Stichwörter: Redemptoristen, Redemptoristen (Congregatio Sanctissimi Redemptoris CSsR)
1732 gründete der neapolitanische Priester Alfonso di Liguori (1696-1787), ursprünglich Jurist aus adliger Familie, eine Gemeinschaft für Kleriker und Laien. Sie sah ihre Aufgabe vorrangig in der Seelsorge für die Armen in der Landbevölkerung, weniger in den mit Klerikern ohnehin versorgten Großstädten. Die Redemptoristen besuchten aber auch Gefängnisse und Leprastationen. 1749 wurde die Regel der zentral und hierarchisch straff organisierten Kongregation bestätigt.
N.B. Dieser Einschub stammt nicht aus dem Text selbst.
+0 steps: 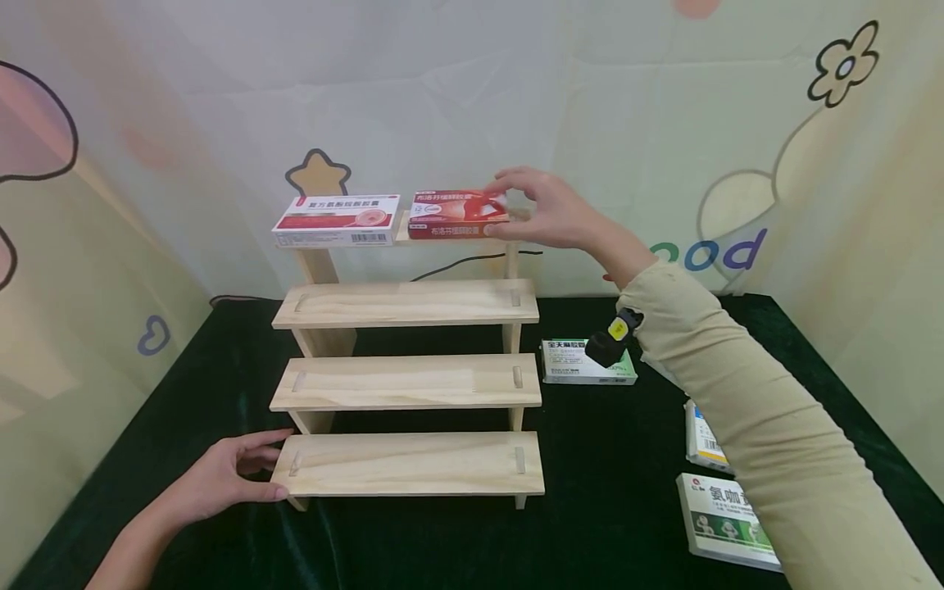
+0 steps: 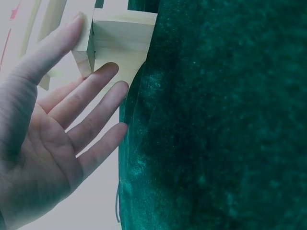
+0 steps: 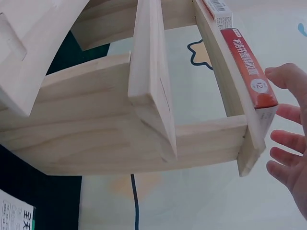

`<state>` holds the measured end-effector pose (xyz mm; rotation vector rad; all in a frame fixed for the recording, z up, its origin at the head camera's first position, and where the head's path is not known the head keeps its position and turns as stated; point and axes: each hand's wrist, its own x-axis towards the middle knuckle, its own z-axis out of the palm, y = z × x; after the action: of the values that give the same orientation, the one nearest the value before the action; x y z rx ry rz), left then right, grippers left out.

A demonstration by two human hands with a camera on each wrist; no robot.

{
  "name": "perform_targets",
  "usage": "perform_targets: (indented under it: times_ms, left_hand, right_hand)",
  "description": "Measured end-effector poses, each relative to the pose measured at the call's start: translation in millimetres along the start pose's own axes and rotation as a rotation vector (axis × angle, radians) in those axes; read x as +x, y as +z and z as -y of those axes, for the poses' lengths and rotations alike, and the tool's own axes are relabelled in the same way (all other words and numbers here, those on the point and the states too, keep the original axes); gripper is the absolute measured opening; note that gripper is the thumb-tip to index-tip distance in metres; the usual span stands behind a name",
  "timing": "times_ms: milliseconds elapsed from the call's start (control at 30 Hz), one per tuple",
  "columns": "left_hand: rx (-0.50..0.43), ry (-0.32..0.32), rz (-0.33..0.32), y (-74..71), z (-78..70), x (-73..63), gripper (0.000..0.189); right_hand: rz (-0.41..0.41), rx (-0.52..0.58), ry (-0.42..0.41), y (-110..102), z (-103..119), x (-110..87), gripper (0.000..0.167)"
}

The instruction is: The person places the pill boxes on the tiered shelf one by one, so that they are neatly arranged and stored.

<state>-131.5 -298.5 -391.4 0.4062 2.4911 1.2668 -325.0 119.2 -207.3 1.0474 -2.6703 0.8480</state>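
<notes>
A four-tier wooden display rack [image 1: 406, 385] stands on dark green cloth. My left hand [image 1: 229, 475] grips the left end of its lowest shelf; in the left wrist view the thumb [image 2: 72, 33] lies on the board's end, the other fingers spread beside it. On the top shelf, a red medicine box [image 1: 453, 215] sits right of a white medicine box [image 1: 335, 221] with a red band. My right hand [image 1: 542, 209] is at the red box's right end, thumb and fingers apart. In the right wrist view the thumb tip [image 3: 273, 73] is close beside the box's edge, fingers loosely bent.
Right of the rack lies a white-and-green medicine box [image 1: 571, 365], partly covered by the black wrist camera [image 1: 606, 348]. Farther right are a box with blue and yellow [image 1: 701, 438] and a green-and-white box [image 1: 726, 520], both partly behind the sleeve. A patterned curtain [image 1: 457, 98] hangs behind.
</notes>
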Motion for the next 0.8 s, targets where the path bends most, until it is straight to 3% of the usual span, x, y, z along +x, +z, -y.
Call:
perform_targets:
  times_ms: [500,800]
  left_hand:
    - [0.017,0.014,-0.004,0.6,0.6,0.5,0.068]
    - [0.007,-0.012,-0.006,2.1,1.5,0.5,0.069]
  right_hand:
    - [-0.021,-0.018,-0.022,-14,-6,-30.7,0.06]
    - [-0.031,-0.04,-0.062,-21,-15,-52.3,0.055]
Im 19. Jahrhundert fassten die Redemptoristen zunächst Fuß in Österreich, wenngleich dort zwischen 1848 und 1853 aufgehoben, dann 1841 in Bayern (Altötting). Aus der bayerischen Provinz stammen die selig gesprochenen Patres Franz Xaver Seelos (1819-1867) und Kaspar Stanggassinger (1871-1899). Ähnlich den Jesuiten wirkten die Redemptoristen gerne in großen volkstümlichen Missionen. Im Deutschen Kaiserreich war die Kongregation von 1873 bis 1894 verboten. In Nordamerika engagierte sie sich in der Betreuung der deutschsprachigen Auswanderer.
Literatur: Lexikon für Theologie und Kirche. Begründet von Michael Buchberger. Dritte völlig neu bearbeitete Auflage, hrsg. von Walter Kaspar u.a., Freiburg u.a. 1999, Band 8, Sp. 920f.